**Exercise brief**
Beginning with the line where "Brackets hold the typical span" occurs, transcribe every line exactly through the last line of the listing below, and no others.

**Available data**
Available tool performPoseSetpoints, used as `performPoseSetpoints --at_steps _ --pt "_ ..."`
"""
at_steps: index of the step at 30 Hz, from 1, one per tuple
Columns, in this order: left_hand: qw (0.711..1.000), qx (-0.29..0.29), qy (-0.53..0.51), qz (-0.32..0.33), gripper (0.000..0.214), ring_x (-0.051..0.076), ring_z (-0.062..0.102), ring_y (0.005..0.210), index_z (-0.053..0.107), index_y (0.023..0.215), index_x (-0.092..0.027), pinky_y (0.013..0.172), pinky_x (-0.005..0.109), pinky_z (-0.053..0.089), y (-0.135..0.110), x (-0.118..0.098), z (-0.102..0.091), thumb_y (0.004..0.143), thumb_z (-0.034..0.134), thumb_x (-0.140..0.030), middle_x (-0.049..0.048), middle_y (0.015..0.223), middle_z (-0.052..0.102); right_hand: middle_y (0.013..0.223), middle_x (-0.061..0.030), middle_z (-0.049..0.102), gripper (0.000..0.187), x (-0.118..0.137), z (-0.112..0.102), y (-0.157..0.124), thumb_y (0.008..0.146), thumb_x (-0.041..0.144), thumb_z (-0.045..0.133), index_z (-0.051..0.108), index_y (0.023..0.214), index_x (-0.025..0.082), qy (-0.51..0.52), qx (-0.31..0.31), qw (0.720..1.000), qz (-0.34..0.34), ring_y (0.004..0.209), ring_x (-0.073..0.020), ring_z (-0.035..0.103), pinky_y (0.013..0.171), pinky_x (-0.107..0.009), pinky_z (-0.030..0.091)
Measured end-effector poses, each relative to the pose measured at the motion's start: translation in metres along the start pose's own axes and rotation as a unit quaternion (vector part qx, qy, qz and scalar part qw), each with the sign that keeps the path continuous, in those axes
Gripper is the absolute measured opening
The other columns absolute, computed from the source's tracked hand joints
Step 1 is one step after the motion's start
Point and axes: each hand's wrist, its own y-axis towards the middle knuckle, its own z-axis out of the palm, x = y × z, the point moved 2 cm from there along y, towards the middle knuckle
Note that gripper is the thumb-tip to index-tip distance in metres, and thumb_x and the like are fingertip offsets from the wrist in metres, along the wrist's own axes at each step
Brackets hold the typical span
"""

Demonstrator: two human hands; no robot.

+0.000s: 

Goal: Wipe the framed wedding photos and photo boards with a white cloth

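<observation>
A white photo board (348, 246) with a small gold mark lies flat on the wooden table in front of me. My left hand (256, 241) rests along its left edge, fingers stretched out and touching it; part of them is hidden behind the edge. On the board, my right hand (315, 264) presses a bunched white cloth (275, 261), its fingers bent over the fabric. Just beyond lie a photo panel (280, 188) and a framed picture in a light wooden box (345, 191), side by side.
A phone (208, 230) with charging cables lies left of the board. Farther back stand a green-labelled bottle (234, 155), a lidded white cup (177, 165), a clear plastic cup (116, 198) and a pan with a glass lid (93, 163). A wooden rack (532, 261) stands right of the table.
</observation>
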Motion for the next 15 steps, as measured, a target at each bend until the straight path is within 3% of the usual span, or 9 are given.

**Answer to the exercise**
Brackets hold the typical span
"""

Demonstrator: two human hands; no robot.

+0.000s: 

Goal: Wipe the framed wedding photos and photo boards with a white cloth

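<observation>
A white photo board (348, 246) with a small gold mark lies flat on the wooden table in front of me. My left hand (256, 241) rests along its left edge, fingers stretched out and touching it; part of them is hidden behind the edge. On the board, my right hand (315, 264) presses a bunched white cloth (275, 261), its fingers bent over the fabric. Just beyond lie a photo panel (280, 188) and a framed picture in a light wooden box (345, 191), side by side.
A phone (208, 230) with charging cables lies left of the board. Farther back stand a green-labelled bottle (234, 155), a lidded white cup (177, 165), a clear plastic cup (116, 198) and a pan with a glass lid (93, 163). A wooden rack (532, 261) stands right of the table.
</observation>
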Motion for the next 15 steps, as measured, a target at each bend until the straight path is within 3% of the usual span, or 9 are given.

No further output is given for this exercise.